As part of that, I was flown (my first time on a plane!) to the University of Stellenbosch, near Cape Town, to spend a week at their school of journalism. It was a privilege and really skewed my vision of what I wanted to do.
I started an undergraduate course in politics, philosophy and economics, and planned to do a post-graduate course in journalism. However, I quickly realised it wasn’t for me. I left after a year, however, I’d built up study debt which I had to pay back, so I moved to the UK to work for two years.
I lived with my brother and his wife in Ilford and did a range of jobs, sometimes two at the same time, I was a barmaid, cleaner, live-in carer, and I also worked in a call centre and as an office administrator.
It was during this time that I realised I wanted to work in healthcare. I didn’t want to spend years studying to be a paediatric doctor so I looked into other options – I liked occupational therapy because of the holistic focus on people.
So I went home to South Africa to train as a paediatric occupational therapist (OT).
I met my husband while I was working in the UK and we maintained a long distance relationship during the four years I was studying. We got married in the winelands in Stellenbosch during my final year.
I moved to the UK once I finished my degree. My first OT role was at St George’s Hospital in Hornchurch, and I worked at King George Hospital as a locum too. Having lived in Ilford on my first visit to the UK, and getting my first job in Hornchurch, I feel that all roads led to BHRUT!
We’ve got lots planned for our AHP Week, can you tell us more about it?
We want to take the opportunity to celebrate our AHPs and recognise the really important contribution they make.
We’ll be launching our AHP network, which is run by AHPs, for AHPs, and will start looking for the three co-chairs to lead it.
The focus of our network is on inspiring the future AHP workforce; sharing learning, raising the profile and collaborating more. There are eight different groups of AHPs in our Trust so it’s important we cross divisional and specialism boundaries and work together.
Communications has organised a Breakfast with the Boss for AHPs with our Chief Nurse, Kathryn at Queen’s Hospital, and Aman Davegun, our first practice development facilitator for therapies, is hosting and afternoon tea at King George Hospital. And there will be an AHP breakfast at the end of the week.
There is a national focus on the AHP workforce and what it can bring to healthcare as it’s a really diverse profession.
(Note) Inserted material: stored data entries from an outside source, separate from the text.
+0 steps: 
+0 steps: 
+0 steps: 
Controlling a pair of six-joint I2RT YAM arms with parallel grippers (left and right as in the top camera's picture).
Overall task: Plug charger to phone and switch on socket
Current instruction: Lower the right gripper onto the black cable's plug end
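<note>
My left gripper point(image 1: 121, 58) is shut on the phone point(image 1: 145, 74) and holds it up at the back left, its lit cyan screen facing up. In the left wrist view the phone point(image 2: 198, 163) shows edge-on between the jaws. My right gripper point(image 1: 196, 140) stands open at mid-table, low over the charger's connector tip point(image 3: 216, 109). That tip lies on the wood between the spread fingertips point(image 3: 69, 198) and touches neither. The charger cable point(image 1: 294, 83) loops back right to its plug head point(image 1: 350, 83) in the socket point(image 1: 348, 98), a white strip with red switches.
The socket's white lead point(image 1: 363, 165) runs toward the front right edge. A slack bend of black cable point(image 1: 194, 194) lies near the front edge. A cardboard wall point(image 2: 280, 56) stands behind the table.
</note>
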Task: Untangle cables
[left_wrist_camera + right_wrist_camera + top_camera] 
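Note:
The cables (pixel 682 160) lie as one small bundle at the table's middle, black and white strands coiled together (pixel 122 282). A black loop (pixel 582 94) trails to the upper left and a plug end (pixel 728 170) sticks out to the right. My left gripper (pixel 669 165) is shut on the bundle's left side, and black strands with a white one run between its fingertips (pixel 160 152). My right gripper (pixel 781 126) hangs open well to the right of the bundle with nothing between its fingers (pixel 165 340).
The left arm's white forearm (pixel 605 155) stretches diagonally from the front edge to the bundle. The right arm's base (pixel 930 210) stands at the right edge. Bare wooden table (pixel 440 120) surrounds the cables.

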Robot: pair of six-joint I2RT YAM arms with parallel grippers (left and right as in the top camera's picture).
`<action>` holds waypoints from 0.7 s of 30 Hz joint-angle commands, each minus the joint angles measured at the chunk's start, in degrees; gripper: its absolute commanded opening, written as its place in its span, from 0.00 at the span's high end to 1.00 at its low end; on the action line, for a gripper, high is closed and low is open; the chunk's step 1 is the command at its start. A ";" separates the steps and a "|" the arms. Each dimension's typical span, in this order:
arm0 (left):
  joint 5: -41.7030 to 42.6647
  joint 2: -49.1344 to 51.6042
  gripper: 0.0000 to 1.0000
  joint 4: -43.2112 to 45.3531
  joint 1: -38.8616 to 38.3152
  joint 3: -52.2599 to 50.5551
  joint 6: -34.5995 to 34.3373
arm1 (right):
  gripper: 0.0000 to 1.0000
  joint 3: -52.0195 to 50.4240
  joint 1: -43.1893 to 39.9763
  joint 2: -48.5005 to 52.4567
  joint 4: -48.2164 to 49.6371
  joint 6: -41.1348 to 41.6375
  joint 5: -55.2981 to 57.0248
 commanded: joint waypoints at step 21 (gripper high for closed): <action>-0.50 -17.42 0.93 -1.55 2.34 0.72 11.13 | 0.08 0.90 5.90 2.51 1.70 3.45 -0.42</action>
It’s so important we work together in the changing face of healthcare as solutions from the past don’t work anymore.
AHPs work across patient pathways so are well placed to look at how we can do things differently.
What do you like to get up to when you’re not at work?
Before I was a mum I was very active and would use my leave to go mountain biking or skiing, often returning with cut up elbows which my colleagues would patch up.
I’m a bit safer now though we still love skiing and have taken Marcel four times.
I also like cooking – I’ve seen every series of Masterchef Australia, it’s better than any of the others. And I like seeing friends.
All my family are in South Africa, which is hard. My mum is coming to stay for seven weeks soon which is really exciting.
I’m quite creative too and enjoyed my final project of my Darzi Fellowship – we had to make a poster to symbolise our experiences on the course – I made a tower with me abseiling down it.
And our favourite question of In Conversation With…do you have any pets?
Not now, however, I grew up on a farm in rural South Africa and we had lots of animals – lambs, goats, rabbits, horses and chickens!